▶ ACTIVITY: Down to the last line, reproduce the records exactly.

□ □ □

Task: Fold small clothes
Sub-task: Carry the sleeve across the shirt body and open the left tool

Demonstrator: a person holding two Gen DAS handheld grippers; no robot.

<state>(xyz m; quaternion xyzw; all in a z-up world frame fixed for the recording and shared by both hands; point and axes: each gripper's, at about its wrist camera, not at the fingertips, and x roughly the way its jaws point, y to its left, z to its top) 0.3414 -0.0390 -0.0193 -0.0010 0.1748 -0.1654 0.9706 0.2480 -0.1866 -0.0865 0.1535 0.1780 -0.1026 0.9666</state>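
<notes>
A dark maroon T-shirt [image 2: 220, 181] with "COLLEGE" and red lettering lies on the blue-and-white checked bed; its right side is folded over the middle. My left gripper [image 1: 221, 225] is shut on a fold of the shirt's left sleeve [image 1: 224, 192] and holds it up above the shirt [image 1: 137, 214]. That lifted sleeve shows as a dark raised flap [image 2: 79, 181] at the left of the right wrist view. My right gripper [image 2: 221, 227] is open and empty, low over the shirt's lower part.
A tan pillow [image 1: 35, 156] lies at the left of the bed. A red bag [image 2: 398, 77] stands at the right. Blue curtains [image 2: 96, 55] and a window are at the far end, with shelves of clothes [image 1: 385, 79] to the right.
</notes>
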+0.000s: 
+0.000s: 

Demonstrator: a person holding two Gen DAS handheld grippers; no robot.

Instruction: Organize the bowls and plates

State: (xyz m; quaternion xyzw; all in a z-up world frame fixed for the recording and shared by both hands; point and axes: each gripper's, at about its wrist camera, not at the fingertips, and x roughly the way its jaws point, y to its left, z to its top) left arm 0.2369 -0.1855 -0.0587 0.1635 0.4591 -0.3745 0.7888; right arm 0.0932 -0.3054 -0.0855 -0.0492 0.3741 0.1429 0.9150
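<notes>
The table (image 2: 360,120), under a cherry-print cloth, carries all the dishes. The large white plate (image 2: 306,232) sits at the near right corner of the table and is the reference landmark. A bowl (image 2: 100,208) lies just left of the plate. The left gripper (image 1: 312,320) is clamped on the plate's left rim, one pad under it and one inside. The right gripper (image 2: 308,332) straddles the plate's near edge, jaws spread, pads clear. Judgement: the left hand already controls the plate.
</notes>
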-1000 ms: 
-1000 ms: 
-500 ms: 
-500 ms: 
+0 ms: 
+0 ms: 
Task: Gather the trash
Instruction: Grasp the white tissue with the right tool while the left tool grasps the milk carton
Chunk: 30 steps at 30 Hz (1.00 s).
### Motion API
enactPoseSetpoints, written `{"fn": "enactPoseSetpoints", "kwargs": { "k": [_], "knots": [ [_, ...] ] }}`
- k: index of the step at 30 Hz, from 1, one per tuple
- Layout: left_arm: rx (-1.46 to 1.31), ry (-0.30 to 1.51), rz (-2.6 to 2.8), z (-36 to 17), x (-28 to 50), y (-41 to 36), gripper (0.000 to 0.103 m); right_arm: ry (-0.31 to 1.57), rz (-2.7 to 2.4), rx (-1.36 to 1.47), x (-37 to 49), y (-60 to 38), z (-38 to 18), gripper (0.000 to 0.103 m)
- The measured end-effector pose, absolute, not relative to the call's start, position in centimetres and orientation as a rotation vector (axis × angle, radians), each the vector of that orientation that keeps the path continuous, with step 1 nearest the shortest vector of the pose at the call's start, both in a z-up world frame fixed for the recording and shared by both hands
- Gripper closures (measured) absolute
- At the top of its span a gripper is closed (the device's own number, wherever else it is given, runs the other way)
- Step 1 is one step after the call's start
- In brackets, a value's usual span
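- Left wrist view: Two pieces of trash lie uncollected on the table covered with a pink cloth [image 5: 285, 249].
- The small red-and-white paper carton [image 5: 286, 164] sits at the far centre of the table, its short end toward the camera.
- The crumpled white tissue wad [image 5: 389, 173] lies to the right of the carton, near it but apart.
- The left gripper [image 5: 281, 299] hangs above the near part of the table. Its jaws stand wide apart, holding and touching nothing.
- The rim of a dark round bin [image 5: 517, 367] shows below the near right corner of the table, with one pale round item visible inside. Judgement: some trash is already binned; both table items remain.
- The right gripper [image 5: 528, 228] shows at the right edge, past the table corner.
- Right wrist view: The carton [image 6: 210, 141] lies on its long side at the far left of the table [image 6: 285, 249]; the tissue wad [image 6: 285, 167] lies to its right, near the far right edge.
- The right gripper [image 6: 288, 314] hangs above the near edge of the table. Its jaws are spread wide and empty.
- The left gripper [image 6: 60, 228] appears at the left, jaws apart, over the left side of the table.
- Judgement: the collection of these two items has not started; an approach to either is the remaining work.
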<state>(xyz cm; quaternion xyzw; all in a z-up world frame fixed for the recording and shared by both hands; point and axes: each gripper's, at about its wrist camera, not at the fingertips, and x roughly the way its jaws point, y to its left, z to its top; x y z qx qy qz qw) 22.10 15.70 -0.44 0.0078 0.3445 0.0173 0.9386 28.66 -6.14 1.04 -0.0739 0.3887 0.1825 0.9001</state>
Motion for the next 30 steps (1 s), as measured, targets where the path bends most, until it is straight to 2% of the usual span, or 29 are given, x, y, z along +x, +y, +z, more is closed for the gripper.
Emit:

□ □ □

▶ RESPONSE FOR THIS EXERCISE:
Task: Fold small clothes
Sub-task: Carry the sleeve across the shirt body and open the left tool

Demonstrator: a person holding two Gen DAS handheld grippers; no robot.

<state>(xyz m; quaternion xyzw; all in a z-up world frame fixed for the recording and shared by both hands; point and axes: each gripper's, at about its wrist camera, not at the fingertips, and x roughly the way its jaws point, y to its left, z to its top) 0.3414 -0.0390 -0.0193 -0.0010 0.1748 -0.1654 0.9706 0.2480 -0.1866 -0.0865 0.1535 0.1780 -0.1026 0.9666</state>
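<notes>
A dark maroon T-shirt [image 2: 220, 181] with "COLLEGE" and red lettering lies on the blue-and-white checked bed; its right side is folded over the middle. My left gripper [image 1: 221, 225] is shut on a fold of the shirt's left sleeve [image 1: 224, 192] and holds it up above the shirt [image 1: 137, 214]. That lifted sleeve shows as a dark raised flap [image 2: 79, 181] at the left of the right wrist view. My right gripper [image 2: 221, 227] is open and empty, low over the shirt's lower part.
A tan pillow [image 1: 35, 156] lies at the left of the bed. A red bag [image 2: 398, 77] stands at the right. Blue curtains [image 2: 96, 55] and a window are at the far end, with shelves of clothes [image 1: 385, 79] to the right.
</notes>
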+0.000s: 
+0.000s: 

Demonstrator: a person holding two Gen DAS handheld grippers; no robot.

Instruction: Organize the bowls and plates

State: (xyz m; quaternion xyzw; all in a z-up world frame fixed for the recording and shared by both hands; point and axes: each gripper's, at about its wrist camera, not at the fingertips, and x roughly the way its jaws point, y to its left, z to its top) left arm 0.2369 -0.1855 -0.0587 0.1635 0.4591 -0.3745 0.7888; right arm 0.0932 -0.3054 -0.0855 -0.0492 0.3741 0.1429 0.9150
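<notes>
The table (image 2: 360,120), under a cherry-print cloth, carries all the dishes. The large white plate (image 2: 306,232) sits at the near right corner of the table and is the reference landmark. A bowl (image 2: 100,208) lies just left of the plate. The left gripper (image 1: 312,320) is clamped on the plate's left rim, one pad under it and one inside. The right gripper (image 2: 308,332) straddles the plate's near edge, jaws spread, pads clear. Judgement: the left hand already controls the plate.
</notes>
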-1000 ms: 
-1000 ms: 
-500 ms: 
-500 ms: 
+0 ms: 
+0 ms: 
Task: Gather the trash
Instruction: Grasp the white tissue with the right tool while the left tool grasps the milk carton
Chunk: 30 steps at 30 Hz (1.00 s).
### Motion API
enactPoseSetpoints, written `{"fn": "enactPoseSetpoints", "kwargs": { "k": [_], "knots": [ [_, ...] ] }}`
- k: index of the step at 30 Hz, from 1, one per tuple
- Layout: left_arm: rx (-1.46 to 1.31), ry (-0.30 to 1.51), rz (-2.6 to 2.8), z (-36 to 17), x (-28 to 50), y (-41 to 36), gripper (0.000 to 0.103 m); right_arm: ry (-0.31 to 1.57), rz (-2.7 to 2.4), rx (-1.36 to 1.47), x (-37 to 49), y (-60 to 38), z (-38 to 18), gripper (0.000 to 0.103 m)
- The measured end-effector pose, absolute, not relative to the call's start, position in centimetres and orientation as a rotation vector (axis × angle, radians), each the vector of that orientation that keeps the path continuous, with step 1 nearest the shortest vector of the pose at the call's start, both in a z-up world frame fixed for the recording and shared by both hands
- Gripper closures (measured) absolute
- At the top of its span a gripper is closed (the device's own number, wherever else it is given, runs the other way)
- Step 1 is one step after the call's start
- In brackets, a value's usual span
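- Left wrist view: Two pieces of trash lie uncollected on the table covered with a pink cloth [image 5: 285, 249].
- The small red-and-white paper carton [image 5: 286, 164] sits at the far centre of the table, its short end toward the camera.
- The crumpled white tissue wad [image 5: 389, 173] lies to the right of the carton, near it but apart.
- The left gripper [image 5: 281, 299] hangs above the near part of the table. Its jaws stand wide apart, holding and touching nothing.
- The rim of a dark round bin [image 5: 517, 367] shows below the near right corner of the table, with one pale round item visible inside. Judgement: some trash is already binned; both table items remain.
- The right gripper [image 5: 528, 228] shows at the right edge, past the table corner.
- Right wrist view: The carton [image 6: 210, 141] lies on its long side at the far left of the table [image 6: 285, 249]; the tissue wad [image 6: 285, 167] lies to its right, near the far right edge.
- The right gripper [image 6: 288, 314] hangs above the near edge of the table. Its jaws are spread wide and empty.
- The left gripper [image 6: 60, 228] appears at the left, jaws apart, over the left side of the table.
- Judgement: the collection of these two items has not started; an approach to either is the remaining work.
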<state>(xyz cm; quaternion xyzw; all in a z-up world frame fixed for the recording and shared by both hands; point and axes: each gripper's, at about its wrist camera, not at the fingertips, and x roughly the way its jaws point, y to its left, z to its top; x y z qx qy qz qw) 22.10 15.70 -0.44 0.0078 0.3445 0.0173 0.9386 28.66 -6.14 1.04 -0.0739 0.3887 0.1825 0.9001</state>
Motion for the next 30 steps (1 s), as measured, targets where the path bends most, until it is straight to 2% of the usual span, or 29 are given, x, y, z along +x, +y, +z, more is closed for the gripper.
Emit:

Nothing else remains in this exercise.